## The problem
Return the count of lines in the records that include the string "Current", and nothing besides it.

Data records
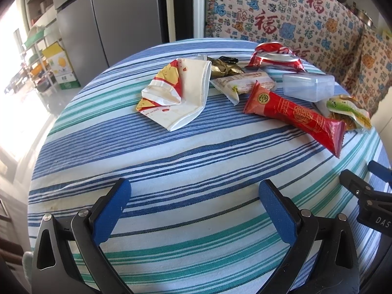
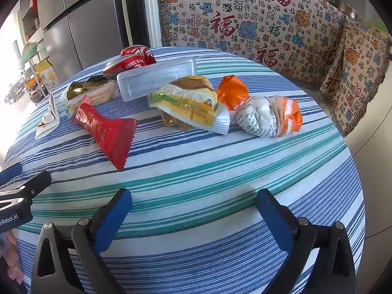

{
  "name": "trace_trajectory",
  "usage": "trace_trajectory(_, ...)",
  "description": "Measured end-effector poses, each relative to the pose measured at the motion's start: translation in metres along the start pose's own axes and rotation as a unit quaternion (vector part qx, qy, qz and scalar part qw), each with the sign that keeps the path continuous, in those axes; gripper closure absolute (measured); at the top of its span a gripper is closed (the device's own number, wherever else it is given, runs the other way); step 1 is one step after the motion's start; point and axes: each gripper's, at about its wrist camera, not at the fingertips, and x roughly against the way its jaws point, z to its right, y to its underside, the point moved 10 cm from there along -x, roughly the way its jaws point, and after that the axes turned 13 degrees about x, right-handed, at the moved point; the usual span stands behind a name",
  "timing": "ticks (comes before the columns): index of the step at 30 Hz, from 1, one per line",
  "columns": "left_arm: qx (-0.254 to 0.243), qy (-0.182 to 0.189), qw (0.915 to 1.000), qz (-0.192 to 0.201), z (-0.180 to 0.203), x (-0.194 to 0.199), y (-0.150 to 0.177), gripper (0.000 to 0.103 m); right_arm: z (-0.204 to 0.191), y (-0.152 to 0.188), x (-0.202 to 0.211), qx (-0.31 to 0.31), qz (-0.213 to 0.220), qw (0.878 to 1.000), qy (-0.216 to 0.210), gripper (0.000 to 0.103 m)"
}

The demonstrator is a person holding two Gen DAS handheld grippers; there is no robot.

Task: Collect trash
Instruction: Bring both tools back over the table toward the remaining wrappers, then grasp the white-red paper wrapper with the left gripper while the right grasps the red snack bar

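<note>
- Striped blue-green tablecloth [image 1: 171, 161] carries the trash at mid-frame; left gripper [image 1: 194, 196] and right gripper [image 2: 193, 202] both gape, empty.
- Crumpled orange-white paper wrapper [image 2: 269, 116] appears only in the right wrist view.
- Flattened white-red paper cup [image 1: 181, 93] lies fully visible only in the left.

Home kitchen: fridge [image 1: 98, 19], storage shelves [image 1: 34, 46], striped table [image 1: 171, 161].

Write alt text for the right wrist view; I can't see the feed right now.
The right gripper hangs open and empty over a striped tablecloth, short of a row of trash. Nearest is a red wrapper; beyond it are a yellow-green snack bag, crumpled orange-and-white paper, a clear plastic box and a crushed red can.
</note>
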Motion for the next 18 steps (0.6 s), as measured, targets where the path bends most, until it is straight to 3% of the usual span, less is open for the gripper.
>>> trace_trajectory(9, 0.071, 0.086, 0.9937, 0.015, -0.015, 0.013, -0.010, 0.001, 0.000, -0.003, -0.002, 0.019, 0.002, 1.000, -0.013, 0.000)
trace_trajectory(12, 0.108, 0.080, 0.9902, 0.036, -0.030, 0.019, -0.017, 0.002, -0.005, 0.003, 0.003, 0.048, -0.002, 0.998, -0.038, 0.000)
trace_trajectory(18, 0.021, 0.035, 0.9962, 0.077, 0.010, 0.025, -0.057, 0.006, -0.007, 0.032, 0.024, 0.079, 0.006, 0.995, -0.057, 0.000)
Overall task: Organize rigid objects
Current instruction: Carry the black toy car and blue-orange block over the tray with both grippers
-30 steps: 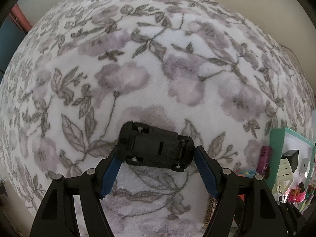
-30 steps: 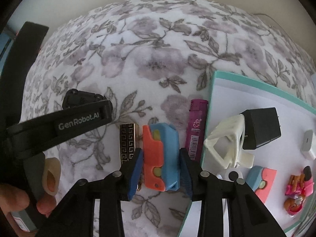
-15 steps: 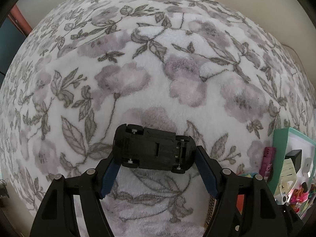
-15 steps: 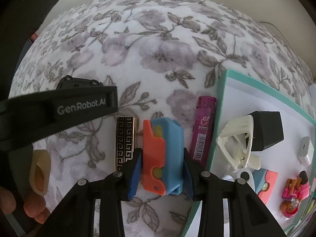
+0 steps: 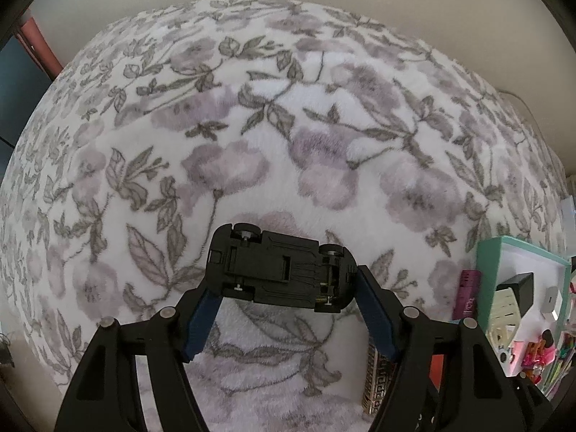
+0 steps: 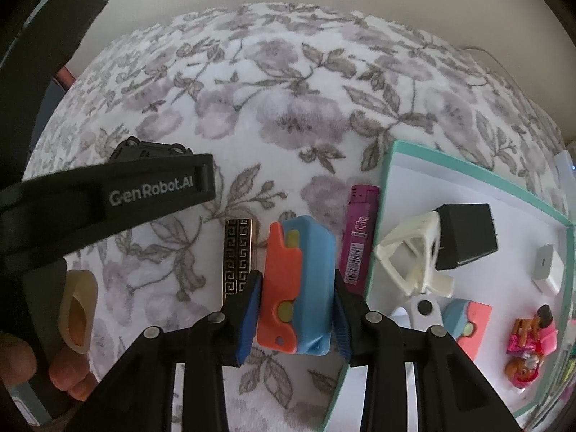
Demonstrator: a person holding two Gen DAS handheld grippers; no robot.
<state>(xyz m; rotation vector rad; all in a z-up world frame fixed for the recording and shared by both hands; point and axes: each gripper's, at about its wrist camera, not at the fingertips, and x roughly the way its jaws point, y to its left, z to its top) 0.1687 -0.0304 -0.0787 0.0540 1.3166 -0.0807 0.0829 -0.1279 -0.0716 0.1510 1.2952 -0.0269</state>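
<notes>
I hold two claws over a floral blanket (image 5: 288,144), and the teal-rimmed tray (image 6: 390,194) at its right side is my landmark.

My left claw (image 5: 284,288) is clamped on a black toy car (image 5: 280,270). The car is belly-up, wheels and chassis facing my camera, and it lies crosswise between my blue pads (image 5: 201,315), one pad pressed on each end. It sits well to the left of the tray and looks lifted off the blanket, though I cannot tell for sure.

My right claw (image 6: 295,313) is closed on an orange and blue block toy (image 6: 297,284), with the pads squeezing its two long sides. This toy is just left of the tray's near-left rim. Between it and the tray lies a purple lighter (image 6: 358,237), flat on the blanket and alongside the rim. On the far side of the block from the tray lies a slim black and gold patterned bar (image 6: 237,255).

Inside the tray I see a cream plastic frame (image 6: 414,255) leaning against a black cube-shaped adapter (image 6: 466,235), a white charger (image 6: 547,270) towards the right rim, a second orange and blue block (image 6: 468,325) near the front, and small pink figures (image 6: 529,345) at the front right corner.

In the right camera, my left claw's black arm, printed GenRobot.AI, crosses far left of the tray, with the car's end peeking above it and the fingers (image 6: 61,370) of my hand below.
</notes>
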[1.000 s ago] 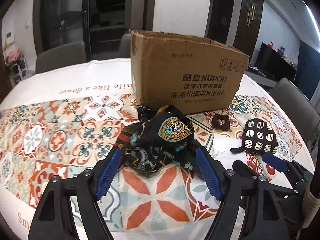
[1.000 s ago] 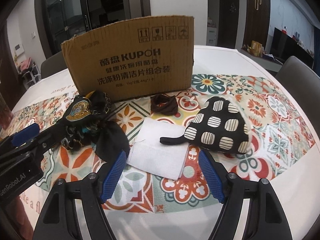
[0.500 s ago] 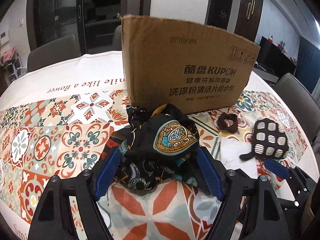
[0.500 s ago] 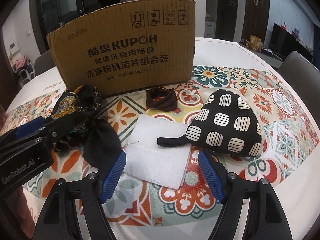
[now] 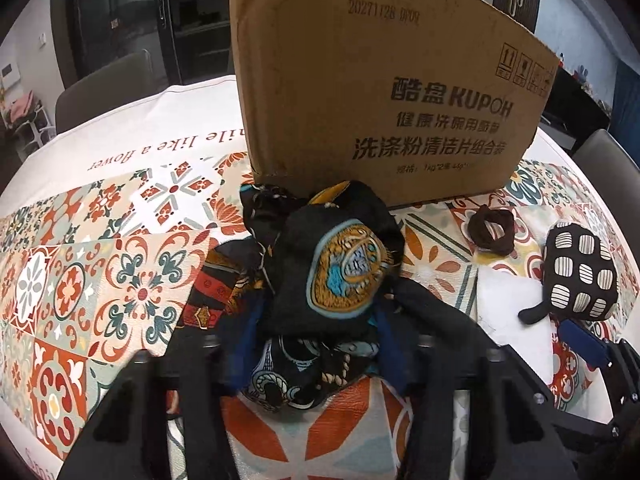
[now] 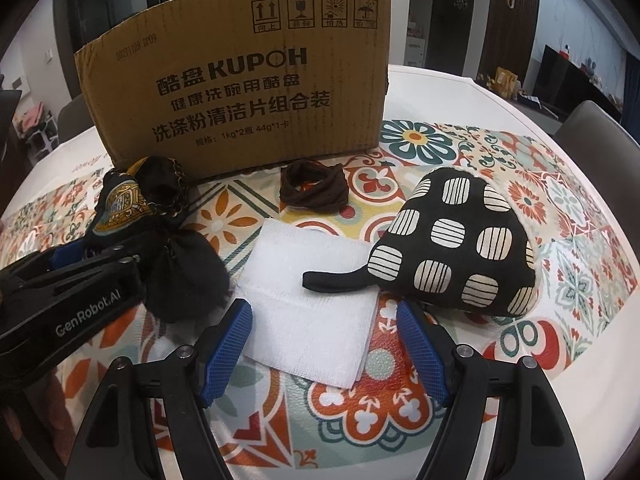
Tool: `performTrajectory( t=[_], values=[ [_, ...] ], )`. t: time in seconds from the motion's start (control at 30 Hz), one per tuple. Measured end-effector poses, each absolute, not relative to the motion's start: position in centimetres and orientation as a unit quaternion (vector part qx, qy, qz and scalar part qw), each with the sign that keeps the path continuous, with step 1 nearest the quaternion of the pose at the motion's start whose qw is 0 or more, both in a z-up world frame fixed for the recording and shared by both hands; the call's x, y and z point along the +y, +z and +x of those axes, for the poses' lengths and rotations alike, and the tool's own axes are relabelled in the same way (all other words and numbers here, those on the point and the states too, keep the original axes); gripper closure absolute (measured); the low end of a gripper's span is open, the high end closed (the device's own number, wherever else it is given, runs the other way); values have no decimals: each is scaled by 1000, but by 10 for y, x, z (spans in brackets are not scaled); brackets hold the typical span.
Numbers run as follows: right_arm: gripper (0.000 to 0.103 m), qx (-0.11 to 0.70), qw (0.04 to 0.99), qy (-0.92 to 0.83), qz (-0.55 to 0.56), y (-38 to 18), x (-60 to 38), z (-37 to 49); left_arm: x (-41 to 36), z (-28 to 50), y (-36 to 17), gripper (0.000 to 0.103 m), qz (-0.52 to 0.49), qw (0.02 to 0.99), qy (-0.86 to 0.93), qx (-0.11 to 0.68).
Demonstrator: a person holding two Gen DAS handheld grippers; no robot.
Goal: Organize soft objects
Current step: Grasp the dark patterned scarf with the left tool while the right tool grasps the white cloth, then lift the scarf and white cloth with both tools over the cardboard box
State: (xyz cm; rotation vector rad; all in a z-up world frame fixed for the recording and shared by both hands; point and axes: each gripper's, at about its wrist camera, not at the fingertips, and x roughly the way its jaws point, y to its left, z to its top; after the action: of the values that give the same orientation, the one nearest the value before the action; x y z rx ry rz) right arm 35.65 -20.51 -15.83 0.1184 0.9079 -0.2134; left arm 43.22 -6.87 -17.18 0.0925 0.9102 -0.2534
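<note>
A dark patterned scarf (image 5: pixel 344 276) lies crumpled on the tiled tablecloth in front of a cardboard box (image 5: pixel 380 92). My left gripper (image 5: pixel 314 340) straddles the scarf, its jaws closing, and the blurred blue pads press into the bunched cloth from both sides. The right wrist view shows the scarf (image 6: pixel 120 204) bulging out of that gripper. My right gripper (image 6: pixel 324 320) stands open low over the near edge of a folded white cloth (image 6: pixel 304 272), with nothing pinched. A black cushion with striped white patches (image 6: pixel 456 248) lies right of the cloth. A brown fabric band (image 6: pixel 312 192) lies near the box (image 6: pixel 240 92).
The box stands upright at the back of the round table and blocks the view behind it. Grey chairs (image 5: pixel 104 80) (image 6: pixel 592 128) stand around the table. The white table rim (image 6: pixel 580 360) curves close on the right. Dark cabinets and doors line the room behind.
The left gripper has moved forward and down onto the scarf, and its jaws have narrowed around it, bunching the cloth. The right gripper has crept slightly closer to the white cloth, still open.
</note>
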Motion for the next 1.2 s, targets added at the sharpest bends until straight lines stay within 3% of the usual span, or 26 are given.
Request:
performTrajectory(
  t=[0.13, 0.4, 0.6, 0.67, 0.73, 0.9, 1.2],
  values=[
    [27, 436, 893, -102, 54, -159, -205, 357, -68, 431, -174, 81, 35, 885, -131, 444],
    [31, 432, 896, -91, 54, -161, -204, 352, -63, 417, -169, 87, 35, 886, -125, 446],
    [59, 425, 902, -62, 39, -158, -192, 344, -64, 404, -164, 87, 44, 886, -122, 444],
    [71, 428, 902, -48, 40, -156, -190, 344, -64, 403, -163, 87, 42, 886, -122, 445],
    [89, 429, 902, -39, 37, -155, -186, 343, -64, 401, -162, 87, 38, 886, -121, 447],
    [94, 432, 901, -28, 35, -154, -183, 339, -63, 393, -152, 88, 49, 891, -119, 436],
    [94, 406, 913, -31, 27, -130, -186, 326, -59, 378, -127, 91, 39, 902, -125, 411]
  ],
)
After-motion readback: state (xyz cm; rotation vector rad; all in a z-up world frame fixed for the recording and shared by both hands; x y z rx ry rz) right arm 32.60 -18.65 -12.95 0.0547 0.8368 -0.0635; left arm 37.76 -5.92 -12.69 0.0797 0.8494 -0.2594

## Task output
2